Not just a Deadpool sequel but an origin story for Cable and the launch of a possible X-Force franchise, there is a lot this movie needs to accomplish. The actual assembling of Deadpool’s team of badass mutants to “carry the franchise for 10 or 12 years” goes in the opposite direction you’re probably thinking and I’m not going to spoil it. There are some pretty big Marvel characters that join up, too, but the best among them is Domino (Zazie Beetz), whose wild hair and “good luck” powers provide some of the film’s most cinematically pleasing moments. She has the coolest attitude and a car-flipping action sequence that rivals anything Deadpool gets to experience on his own. In fact, he seems to have taken a bit of a step back in terms of kicking ass this time, with the slack picked up by the numerous other characters introduced. Sure, he still lops off his share of heads and sprays plenty of bullets, but it’s Cable and Domino who have the most fun. 

As a longtime fan of X-Force it’s weird for me to see Cable and Domino on opposing paths like this, (Cable, Domino, and Deadpool had a very strange dynamic in the comics, long story), but Brolin and Beetz play it so well that I easily got over it. Of course Brolin is super rigid as the humorless Cable, becoming an impromptu straight man for Deadpool’s many Marvel-themed jokes at his expense, some perfectly timed to the release of Avengers: Infinity War and Brolin’s role as Thanos. The Cable character has always been less interesting on his own and the same applies here. He’s pretty flat until forced to interact with Deadpool and X-Force, which is when he becomes more than just a dude with a really big gun and a metal arm. No, he’s not the Winter Soldier, but don’t think Deadpool missed the resemblance.

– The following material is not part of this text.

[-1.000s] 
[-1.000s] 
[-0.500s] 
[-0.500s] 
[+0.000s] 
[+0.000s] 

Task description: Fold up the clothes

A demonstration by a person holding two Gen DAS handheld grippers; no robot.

The supporting cast from the previous movie all return; Baccarin, TJ Miller as Weasel, Karan Soni as the taxi driver Dupinder, and Leslie Uggams as Blind Al. All get their moments, and some, like in the case with Dopinder, get more screen time than ever. I’m assuming his part was beefed up at the expense of Weasel’s since nobody wants anything to do with TJ Miller right now. Of all the returning characters his is the most tacked on an unnecessary. Don’t expect him to come back when/if there is a third movie.

One thing you don’t have to worry about are the best moments being spoiled by the many trailers and promos. A lot has been cut out in the final version and it’s actually for the better. One thing the promos completely leave out are the emotional stakes, and believe it or not there really are some this time. Deadpool goes through the wringer here, and while he’s still just as idiotic as ever we are made to care if he makes it through to the other side with his fragile grip on reality intact. Everything is taken to the extreme and that includes the merciless tugging at our heartstrings, especially in the final act. Of course, Deadpool can’t help but prick us in our bleeding hearts and laugh about it the whole time.

If there’s still dust in your eyes over the grim Infinity War finale, Deadpool 2 might be the solution you need. And it has a post-credits scene that is more essential viewing than most whole movies. Let’s see the Avengers try and top that.